Begitu banyak kejadian menyimpan arti. Tapi kebanyakan kita
tidak memahami. Jika dihitung, berapa banyak perubahan yang terjadi di hadapan
kita. Perubahan yang awalnya merupa kehadiran, lalu mengisi dan mungkin
perlahan kehadiran itu menjadi berbeda.
Waktu tidak pernah berhenti berputar. Satu kejadian yang
terjadi, ia tidak pernah terputus dalam satu titik. Tapi terkadang kita
berhenti pada titik tersebut. Lalu kita pun menyimpulkan sesuatu pada titik
tersebut. Padahal belumlah sempurna.
Begitu banyak kebaikan, tetapi terlempar dari ruang diri,
ketika kita tak mampu memahami karena tertutup emosi. Begitu banyak kesempatan
kebaikan, tetapi terkikis waktu, karena terlalu sering menunda, menuruti emosi.
Ketika seharusnya satu titik terberi untuk memahami, menjadi lusuh tak terbaca,
lalu tenggelam tertelan waktu dan mungkin tak kembali.
Dan mungkin juga, banyak hal yang terjadi, menjadi lupa
karena terlalu sering membiarkan terlupa. Ketidakwajaran menjadi hal yang
biasa, ketika satu bisikan kecil terlepas dibiarkan memanja, maka hikmah pun
mengabur antara dariNya atau hanya fatamorgana.
Hikmah menjadi harta yang sangat berharga, ketika kesedihan
terus melanda, tak mampu memahami atas kilasan waktu yang ada di hadapan diri.
Hikmah seharusnya cahaya, yang mencerahkan, yang
mencemerlangkan nurani. Melapangkan dan mengayakan jiwa, menerangi pikir dan
jiwa. Menuntun rasa syukur tercipta.
Hikmah bisa menjadi sebuah proses, karena ia jarang bisa
diambil dalam satu waktu. Karena terburu dalam mengambil sesuatu cenderung
melupakan yang lain. Karena, ada kalanya hikmah datang ketika sudah menyeluruh.
Ia tidak separuh, ia tidak setengah. Ia tidak untuk yang mengambil sebagian, tapi
membiarkan yang sebagian yang lain. Ia menghampiri dan memperhatikan semua
sudut. Lalu terlihat mencerahkan dari semua penjuru.
Atas nikmat yang terberi, ada hikmah di baliknya. Atas
kesulitan yang menghampiri, ada hikmah di baliknya. Hikmah bisa menjadi
menunggu untuk dibuka. Tapi hikmah juga bisa terus tertutup bagi yang tidak
mencarinya. Allah selalu dalam kehendakNya, selalu mendahulukan sebuah usaha,
daripada berpangkutangan untuk mendapatkan sesuatu.
Walau begitu, ada kalanya juga, hikmah datang menghujam ke
dalam hati pada siapa yang terpilih.

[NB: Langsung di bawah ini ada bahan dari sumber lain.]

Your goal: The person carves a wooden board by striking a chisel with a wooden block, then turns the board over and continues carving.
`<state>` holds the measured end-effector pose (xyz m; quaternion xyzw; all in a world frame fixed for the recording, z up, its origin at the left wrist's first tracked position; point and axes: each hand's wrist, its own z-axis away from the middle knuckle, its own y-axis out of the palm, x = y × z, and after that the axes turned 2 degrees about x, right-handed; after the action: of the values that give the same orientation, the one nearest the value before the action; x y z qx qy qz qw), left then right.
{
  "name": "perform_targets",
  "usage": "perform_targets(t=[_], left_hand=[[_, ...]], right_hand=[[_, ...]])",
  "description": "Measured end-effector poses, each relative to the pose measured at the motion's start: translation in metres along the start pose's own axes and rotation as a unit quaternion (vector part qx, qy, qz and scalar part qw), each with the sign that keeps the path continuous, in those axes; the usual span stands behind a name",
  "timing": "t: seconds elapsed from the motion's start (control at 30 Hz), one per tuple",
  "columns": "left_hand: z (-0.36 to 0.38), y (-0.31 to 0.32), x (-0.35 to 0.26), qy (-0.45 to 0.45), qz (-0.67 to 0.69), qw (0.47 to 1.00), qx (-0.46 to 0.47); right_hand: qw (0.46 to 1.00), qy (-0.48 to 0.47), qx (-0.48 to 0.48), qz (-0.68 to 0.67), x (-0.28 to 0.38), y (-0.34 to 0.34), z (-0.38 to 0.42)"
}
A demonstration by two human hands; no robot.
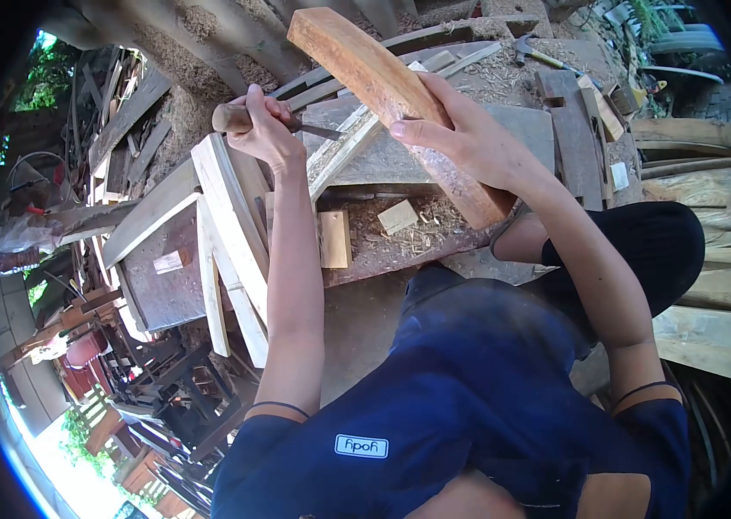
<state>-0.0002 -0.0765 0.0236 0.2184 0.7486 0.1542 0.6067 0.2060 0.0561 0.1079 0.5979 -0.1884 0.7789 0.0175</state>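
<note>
My left hand is closed around the wooden handle of a chisel. Its dark metal blade points right, close to a pale wooden strip. With my right hand I grip a thick, slightly curved reddish-brown wood piece, thumb on its upper face and fingers going around the far side. The piece is tilted, raised over the work surface, and its lower end comes near my leg. Beneath my hands lies a grey board on the bench.
Small wood blocks and shavings lie on the bench. A hammer rests at the back right. Long pale planks lean at the left; stacked timber stands right. My bent knee is beside the bench.
</note>
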Motion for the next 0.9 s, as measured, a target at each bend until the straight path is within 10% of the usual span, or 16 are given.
perform_targets(t=[0.47,0.5,0.53,0.6,0.63,0.67,0.73,0.77,0.9], left_hand=[[0.006,-0.014,0.048,0.176,-0.341,0.913,0.137],[0.011,0.017,0.08,0.219,-0.377,0.893,-0.111],[0.012,0.022,0.062,0.222,-0.375,0.893,-0.113],[0.019,0.026,0.018,-0.144,-0.003,0.981,-0.127],[0.022,0.024,0.005,-0.321,0.186,0.921,-0.123],[0.015,0.0,0.036,-0.323,0.185,0.919,-0.126],[-0.004,-0.057,0.121,-0.014,-0.136,0.976,0.172],[0.009,-0.042,0.11,-0.033,-0.045,0.998,0.043],[0.011,-0.012,0.053,-0.199,0.3,0.932,0.044]], right_hand=[[0.945,-0.25,-0.038,0.206,0.094,0.02,-0.048],[0.926,-0.158,0.004,0.342,0.101,0.019,-0.04],[0.925,-0.162,0.003,0.344,0.098,0.02,-0.041],[0.893,-0.165,0.037,0.418,0.096,0.022,-0.044],[0.901,-0.147,0.043,0.405,0.1,0.019,-0.04],[0.902,-0.144,0.047,0.405,0.103,0.02,-0.036],[0.93,-0.181,-0.024,0.319,0.105,0.023,-0.033],[0.929,-0.199,-0.039,0.308,0.101,0.027,-0.035],[0.904,-0.119,0.042,0.408,0.084,0.023,-0.039]])
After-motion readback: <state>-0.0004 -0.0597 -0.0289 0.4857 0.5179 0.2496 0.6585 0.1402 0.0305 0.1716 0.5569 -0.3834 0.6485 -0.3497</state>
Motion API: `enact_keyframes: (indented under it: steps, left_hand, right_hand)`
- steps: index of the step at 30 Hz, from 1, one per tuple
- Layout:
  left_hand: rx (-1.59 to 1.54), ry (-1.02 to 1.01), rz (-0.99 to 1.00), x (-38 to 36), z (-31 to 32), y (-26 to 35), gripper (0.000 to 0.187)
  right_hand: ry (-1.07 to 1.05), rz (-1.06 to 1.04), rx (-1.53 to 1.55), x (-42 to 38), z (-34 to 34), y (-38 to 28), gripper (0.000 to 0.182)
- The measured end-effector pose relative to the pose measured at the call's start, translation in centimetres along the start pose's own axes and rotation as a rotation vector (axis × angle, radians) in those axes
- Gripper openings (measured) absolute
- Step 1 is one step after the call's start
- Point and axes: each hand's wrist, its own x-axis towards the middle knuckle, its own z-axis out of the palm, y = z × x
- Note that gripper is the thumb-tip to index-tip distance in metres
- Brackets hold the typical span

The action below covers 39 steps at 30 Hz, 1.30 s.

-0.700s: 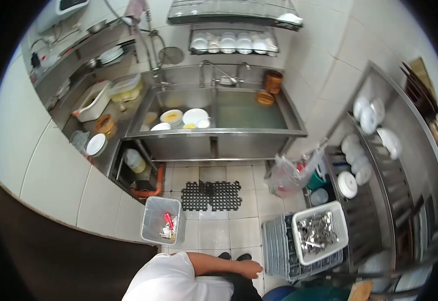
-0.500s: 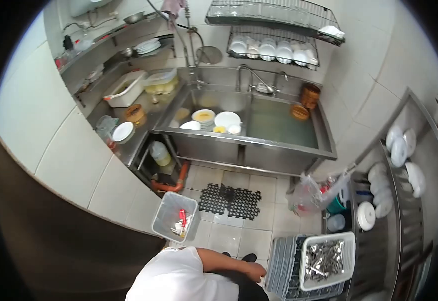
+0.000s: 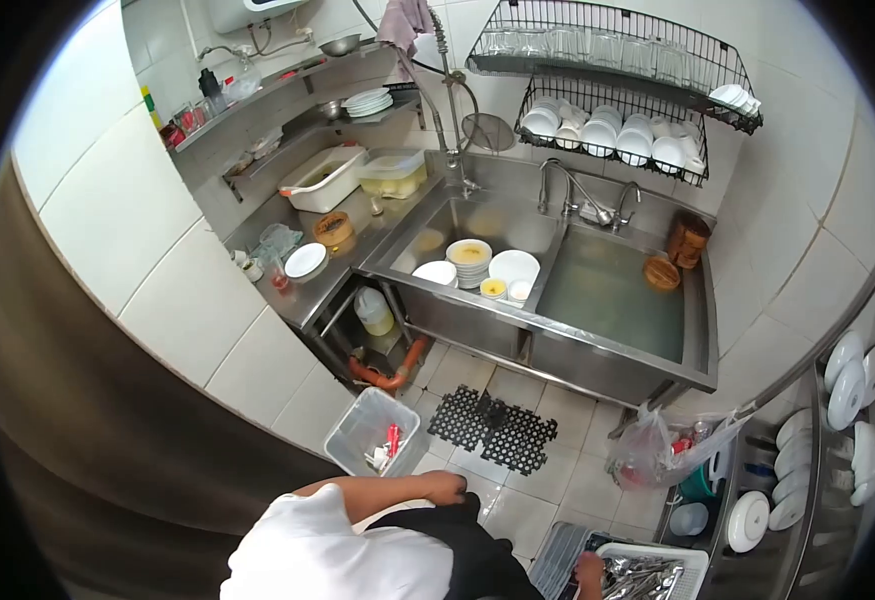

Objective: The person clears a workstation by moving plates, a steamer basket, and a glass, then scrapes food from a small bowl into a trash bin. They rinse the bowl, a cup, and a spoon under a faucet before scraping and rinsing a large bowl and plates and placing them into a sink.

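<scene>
My left hand (image 3: 444, 488) is in front of my dark trousers, its fingers curled in, with nothing visible in it. The clear plastic bin (image 3: 349, 440), with a red item and white scraps inside, stands on the floor nearby. At the bottom right, my right hand (image 3: 589, 572) is at the left rim of a white plastic basket (image 3: 695, 570). Its fingers look bent, and what they hold is hidden. Metal cutlery (image 3: 642, 580) fills the basket, which sits on grey racks (image 3: 557, 555).
A double sink (image 3: 612, 365) holds stacked dishes on the left and cloudy water on the right. Plates (image 3: 748, 521) stand on the right-hand metal shelving. A plastic bag (image 3: 647, 462) hangs there. Black mats (image 3: 517, 442) lie on the tiled floor.
My left hand has moved away from the grey racks, back toward my body. My right hand has come into view at the basket. The view has shifted, so the room sits lower and further right.
</scene>
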Motion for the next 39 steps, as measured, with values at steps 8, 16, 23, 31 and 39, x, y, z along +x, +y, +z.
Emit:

Dia-lah yang lebih mengetahui atas
ketidaktahuan, keterbatasan akal manusia. Awal yang terjadi saat ini, kita
tidak akan pernah tahu bagaimana nanti akan berakhir. Atas nikmat yang terberi,
maka memang sepatutnya kita bersyukur agar nikmat yang terasa semakin bertambah
untuk mendekatkan kita kepadaNya. Dan atas kesulitan yang menguji, memang
sepatutnya kita bersabar, agar kesulitan itu mewujud sikap yang menggantikan
keresahan menjadi kedekatan kepadaNya.
Tidak ada yang merugi atas segala yang terjadi, jika itu
justru membuat kita semakin dekat kepadaNya. Yang membuat terasa rugi, sakit,
justru dari diri kita sendiri. Sebagai manusia, memang nikmat lebih kita sukai
daripada musibah. Tapi kita tidak tahu, pada titik mana sesungguhnya kita
terasa lebih dekat kepadaNya.
Maka dalam do'a yang terpanjat, "Nikmat dariMu
sesungguhnya lebih kami sukai daripada ketika musibah menguji. Tapi, ya Rabb,
yang kami lebih sukai lagi, adalah ketika Engkau menjadikan dalam keadaaan
apapun dan bagaimana pun menjadikan kami semakin dekat kepadaMu."
“Allah menganugerahkan al-hikmah kepada siapa yang
dikehendakiNya. Dan barangsiapa yang dianugerahi hikmah, ia benar-benar telah
dianugerahi karunia yang banyak. Dan hanya orang-orang yang berakallah yang
dapat mengambil pelajaran (dari firman Allah).” (QS. Al-Baqarah : 269).